Mme [T] sollicite la somme de 5000 euros. Elle liste les désagréments subis à savoir : éponger les sols suites aux remontées, ne plus mettre de papier dans les toilettes, déboucher régulièrement l’évacuation, et le caractère inesthétique de la devanture de sa maison « ressemblant à un chantier ».
Au regard de l’ensemble de ces éléments, il conviendra de rehausser la quantum retenu par l’expert qui s’est borné à retenir les interventions de nettoyage et de débouchage. Le tribunal fixe le trouble de jouissance subi par Mme [T] à la somme de 2000 euros. La société Véolia sera par conséquent condamnée à verser à Mme [T] la somme de 1000 euros au titre du préjudice de jouissance.
Le préjudice au titre du trouble de jouissance correspondant à la période de travaux sera fixé à la somme de 980 euros eu égard aux préconisations de l’expert. La société Véolia sera par conséquent condamnée à verser à Mme [T] la somme de 490 euros.
Sur les mesures de fin de jugement
L’issue du litige implique de condamner la société Véolia aux entiers dépens ce compris les frais d’expertise.

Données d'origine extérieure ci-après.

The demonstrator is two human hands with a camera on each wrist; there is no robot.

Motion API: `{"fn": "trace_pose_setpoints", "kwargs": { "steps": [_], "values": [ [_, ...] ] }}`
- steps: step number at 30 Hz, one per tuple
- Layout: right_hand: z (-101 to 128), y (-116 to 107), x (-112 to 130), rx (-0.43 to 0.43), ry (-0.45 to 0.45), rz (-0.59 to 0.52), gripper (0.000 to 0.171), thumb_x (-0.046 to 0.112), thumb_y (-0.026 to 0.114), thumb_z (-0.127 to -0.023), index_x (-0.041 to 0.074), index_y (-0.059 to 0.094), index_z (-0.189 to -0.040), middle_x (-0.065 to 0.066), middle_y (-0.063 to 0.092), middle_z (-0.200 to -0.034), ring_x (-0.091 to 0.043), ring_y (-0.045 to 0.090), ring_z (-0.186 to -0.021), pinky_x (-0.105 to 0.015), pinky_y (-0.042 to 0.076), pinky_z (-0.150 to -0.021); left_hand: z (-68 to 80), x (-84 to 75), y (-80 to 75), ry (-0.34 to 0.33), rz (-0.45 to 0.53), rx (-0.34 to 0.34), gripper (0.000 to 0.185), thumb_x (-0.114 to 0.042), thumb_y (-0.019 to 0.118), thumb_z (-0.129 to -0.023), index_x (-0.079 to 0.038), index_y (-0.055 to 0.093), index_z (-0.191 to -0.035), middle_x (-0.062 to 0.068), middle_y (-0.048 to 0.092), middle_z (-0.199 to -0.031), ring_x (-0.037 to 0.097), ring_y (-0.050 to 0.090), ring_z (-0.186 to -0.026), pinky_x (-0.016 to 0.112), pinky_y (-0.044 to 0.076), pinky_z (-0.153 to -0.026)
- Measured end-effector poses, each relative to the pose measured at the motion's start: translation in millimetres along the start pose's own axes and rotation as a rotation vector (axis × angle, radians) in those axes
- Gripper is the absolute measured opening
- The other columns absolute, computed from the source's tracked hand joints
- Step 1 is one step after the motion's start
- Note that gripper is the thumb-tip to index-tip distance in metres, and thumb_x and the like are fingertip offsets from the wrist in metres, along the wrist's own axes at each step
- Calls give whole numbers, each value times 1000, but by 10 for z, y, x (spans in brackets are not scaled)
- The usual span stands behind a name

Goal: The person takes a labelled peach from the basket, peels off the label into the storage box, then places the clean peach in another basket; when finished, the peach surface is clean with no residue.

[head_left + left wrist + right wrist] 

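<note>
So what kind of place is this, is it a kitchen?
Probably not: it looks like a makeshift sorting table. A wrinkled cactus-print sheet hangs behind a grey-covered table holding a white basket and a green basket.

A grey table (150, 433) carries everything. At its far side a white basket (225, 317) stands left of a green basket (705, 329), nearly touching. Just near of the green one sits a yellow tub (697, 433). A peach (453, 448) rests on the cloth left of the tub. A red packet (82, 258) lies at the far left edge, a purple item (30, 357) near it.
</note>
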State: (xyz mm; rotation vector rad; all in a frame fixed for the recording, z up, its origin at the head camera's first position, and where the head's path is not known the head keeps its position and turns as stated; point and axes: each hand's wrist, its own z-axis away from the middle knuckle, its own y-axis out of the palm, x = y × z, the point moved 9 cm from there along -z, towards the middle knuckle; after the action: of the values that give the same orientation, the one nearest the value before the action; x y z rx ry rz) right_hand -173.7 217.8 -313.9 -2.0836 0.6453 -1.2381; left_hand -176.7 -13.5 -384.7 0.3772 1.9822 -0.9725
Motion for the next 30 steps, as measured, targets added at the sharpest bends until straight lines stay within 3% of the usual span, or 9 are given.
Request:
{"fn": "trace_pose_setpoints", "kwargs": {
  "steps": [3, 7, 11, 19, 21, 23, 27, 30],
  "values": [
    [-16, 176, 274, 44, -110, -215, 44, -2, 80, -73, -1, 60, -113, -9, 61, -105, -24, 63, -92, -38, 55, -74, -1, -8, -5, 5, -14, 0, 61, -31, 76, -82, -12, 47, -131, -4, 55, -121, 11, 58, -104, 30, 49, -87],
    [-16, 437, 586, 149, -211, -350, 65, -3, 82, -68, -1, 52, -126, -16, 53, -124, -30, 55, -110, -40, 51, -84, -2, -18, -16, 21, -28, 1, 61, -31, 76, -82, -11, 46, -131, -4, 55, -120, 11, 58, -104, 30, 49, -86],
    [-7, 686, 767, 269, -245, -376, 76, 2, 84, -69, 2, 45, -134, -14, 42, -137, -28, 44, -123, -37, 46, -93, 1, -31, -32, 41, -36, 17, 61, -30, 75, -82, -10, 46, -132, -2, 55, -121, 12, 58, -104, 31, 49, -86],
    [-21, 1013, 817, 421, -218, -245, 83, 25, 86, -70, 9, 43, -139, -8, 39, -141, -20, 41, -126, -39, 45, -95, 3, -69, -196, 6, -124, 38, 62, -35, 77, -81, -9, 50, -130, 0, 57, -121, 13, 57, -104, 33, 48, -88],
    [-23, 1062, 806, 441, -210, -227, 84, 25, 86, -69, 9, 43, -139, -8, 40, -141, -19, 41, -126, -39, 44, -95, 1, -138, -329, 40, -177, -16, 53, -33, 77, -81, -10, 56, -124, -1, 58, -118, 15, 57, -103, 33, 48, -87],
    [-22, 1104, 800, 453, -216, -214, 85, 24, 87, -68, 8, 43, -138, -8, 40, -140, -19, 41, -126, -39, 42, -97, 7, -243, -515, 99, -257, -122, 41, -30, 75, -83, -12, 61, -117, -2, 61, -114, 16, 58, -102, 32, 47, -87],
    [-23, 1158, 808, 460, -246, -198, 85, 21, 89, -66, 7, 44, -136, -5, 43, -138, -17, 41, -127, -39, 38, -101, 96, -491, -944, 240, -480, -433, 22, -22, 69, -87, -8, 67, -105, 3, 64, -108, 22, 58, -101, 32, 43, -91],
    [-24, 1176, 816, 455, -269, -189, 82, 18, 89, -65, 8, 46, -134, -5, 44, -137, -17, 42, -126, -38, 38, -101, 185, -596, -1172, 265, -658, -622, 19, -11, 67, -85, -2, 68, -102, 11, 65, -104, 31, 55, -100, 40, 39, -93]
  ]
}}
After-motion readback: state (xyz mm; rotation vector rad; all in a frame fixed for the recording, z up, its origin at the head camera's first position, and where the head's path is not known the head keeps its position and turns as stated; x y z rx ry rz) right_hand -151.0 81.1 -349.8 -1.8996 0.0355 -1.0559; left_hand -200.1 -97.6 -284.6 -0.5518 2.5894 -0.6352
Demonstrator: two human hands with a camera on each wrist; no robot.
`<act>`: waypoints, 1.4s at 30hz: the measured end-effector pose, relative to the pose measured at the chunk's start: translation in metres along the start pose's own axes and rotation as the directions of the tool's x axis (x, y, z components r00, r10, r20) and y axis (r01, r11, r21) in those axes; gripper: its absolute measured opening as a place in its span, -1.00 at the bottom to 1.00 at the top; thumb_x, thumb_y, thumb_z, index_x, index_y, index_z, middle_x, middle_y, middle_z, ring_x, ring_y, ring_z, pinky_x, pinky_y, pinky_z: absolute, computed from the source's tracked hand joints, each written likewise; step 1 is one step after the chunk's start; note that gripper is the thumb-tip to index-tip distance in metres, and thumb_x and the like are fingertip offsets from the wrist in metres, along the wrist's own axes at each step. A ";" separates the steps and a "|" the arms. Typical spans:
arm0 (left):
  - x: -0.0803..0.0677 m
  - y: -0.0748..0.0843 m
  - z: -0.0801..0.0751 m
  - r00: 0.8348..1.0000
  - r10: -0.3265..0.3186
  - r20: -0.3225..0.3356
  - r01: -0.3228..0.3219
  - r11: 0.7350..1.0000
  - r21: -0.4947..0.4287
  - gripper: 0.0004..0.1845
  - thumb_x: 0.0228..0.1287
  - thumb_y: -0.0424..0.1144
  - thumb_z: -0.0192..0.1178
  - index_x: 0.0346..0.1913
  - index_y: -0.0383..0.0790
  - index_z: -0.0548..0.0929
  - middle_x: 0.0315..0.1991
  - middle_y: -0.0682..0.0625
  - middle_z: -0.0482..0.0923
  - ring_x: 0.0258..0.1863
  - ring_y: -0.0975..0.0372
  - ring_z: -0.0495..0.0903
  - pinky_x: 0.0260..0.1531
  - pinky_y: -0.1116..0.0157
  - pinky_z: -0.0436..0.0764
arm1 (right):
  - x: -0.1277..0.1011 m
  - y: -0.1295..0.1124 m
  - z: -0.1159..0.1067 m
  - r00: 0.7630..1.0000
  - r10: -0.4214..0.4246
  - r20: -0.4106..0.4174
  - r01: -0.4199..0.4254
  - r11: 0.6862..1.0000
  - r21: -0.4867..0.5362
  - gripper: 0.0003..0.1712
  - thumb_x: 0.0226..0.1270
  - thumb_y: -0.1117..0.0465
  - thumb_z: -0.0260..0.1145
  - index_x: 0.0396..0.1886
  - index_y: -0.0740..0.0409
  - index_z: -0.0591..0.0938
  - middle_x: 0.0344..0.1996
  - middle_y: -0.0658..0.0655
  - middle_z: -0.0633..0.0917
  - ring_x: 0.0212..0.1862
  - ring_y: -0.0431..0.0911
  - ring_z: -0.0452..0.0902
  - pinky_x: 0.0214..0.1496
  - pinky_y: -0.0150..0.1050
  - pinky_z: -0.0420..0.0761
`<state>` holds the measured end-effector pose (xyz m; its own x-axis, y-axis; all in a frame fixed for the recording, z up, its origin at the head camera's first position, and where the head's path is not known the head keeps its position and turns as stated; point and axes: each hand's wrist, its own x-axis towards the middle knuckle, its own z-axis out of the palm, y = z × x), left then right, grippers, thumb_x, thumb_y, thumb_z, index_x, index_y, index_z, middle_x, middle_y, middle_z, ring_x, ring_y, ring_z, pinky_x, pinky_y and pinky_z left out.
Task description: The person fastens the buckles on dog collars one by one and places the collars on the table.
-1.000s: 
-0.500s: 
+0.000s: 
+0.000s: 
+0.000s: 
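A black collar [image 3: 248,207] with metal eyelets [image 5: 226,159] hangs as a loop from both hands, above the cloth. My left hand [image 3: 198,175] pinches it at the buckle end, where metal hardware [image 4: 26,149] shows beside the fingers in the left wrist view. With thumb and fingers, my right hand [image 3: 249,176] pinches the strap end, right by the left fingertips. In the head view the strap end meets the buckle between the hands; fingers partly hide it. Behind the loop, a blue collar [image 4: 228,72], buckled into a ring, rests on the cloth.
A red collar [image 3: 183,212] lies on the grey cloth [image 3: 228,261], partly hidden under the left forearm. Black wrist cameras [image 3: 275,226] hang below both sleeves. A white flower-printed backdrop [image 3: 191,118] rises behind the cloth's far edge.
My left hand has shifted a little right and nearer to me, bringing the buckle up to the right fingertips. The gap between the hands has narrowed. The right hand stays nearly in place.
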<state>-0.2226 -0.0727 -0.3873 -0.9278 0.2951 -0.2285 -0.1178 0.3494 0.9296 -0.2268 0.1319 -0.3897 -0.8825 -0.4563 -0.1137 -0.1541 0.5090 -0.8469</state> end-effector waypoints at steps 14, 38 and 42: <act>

Par équité, la société Véolia sera condamnée à verser à Mme [T] la somme de 2000 euros au titre de l’article 700 du code de procédure civile. La société Véolia sera condamnée à verser aux consorts [E] la somme de 1500 euros sur le même fondement.
PAR CES MOTIFS
Le tribunal, par jugement contradictoire susceptible d’appel et rendu par mise à disposition au greffe,
DEBOUTE Mme [S] [T] de ses demandes formées à l’encontre de M. [D] [E], M. [K] [E], Mme [F] [E], Madame [J] [M] épouse [E] et Mme [P] [E] fondées sur la réticence dolosive ;
CONDAMNE la société Veolia eau – compagnie générale des eaux prise en son établissement secondaire [Adresse 15] à verser à Mme [S] [T] les sommes suivantes :
— 4653 euros au titre de son préjudice matériel outre indexation sur l’indice BT01 entre le 11 juillet 2022 et la date du présent jugement ;
— 1000 euros au titre de son préjudice de jouissance du fait des désordres ;
— 490 euros au titre de son préjudice de jouissance du fait des travaux à intervenir ;
CONDAMNE la société Veolia eau – compagnie générale des eaux prise en son établissement secondaire [Adresse 15] aux entiers dépens ce compris les frais de la procédure d’expertise ;
CONDAMNE la société Veolia eau – compagnie générale des eaux prise en son établissement secondaire [Adresse 15] à payer à Mme [S] [T] la somme de 2000 euros en application de l’article 700 du code de procédure civile ;
CONDAMNE la société Veolia eau – compagnie générale des eaux prise en son établissement secondaire [Adresse 15] à payer à M. [D] [E], M. [K] [E], Mme [F] [E], Madame [J] [M] épouse [E] et Mme [P] [E] la somme globale de 1500 euros en application de l’article 700 du code de procédure civile.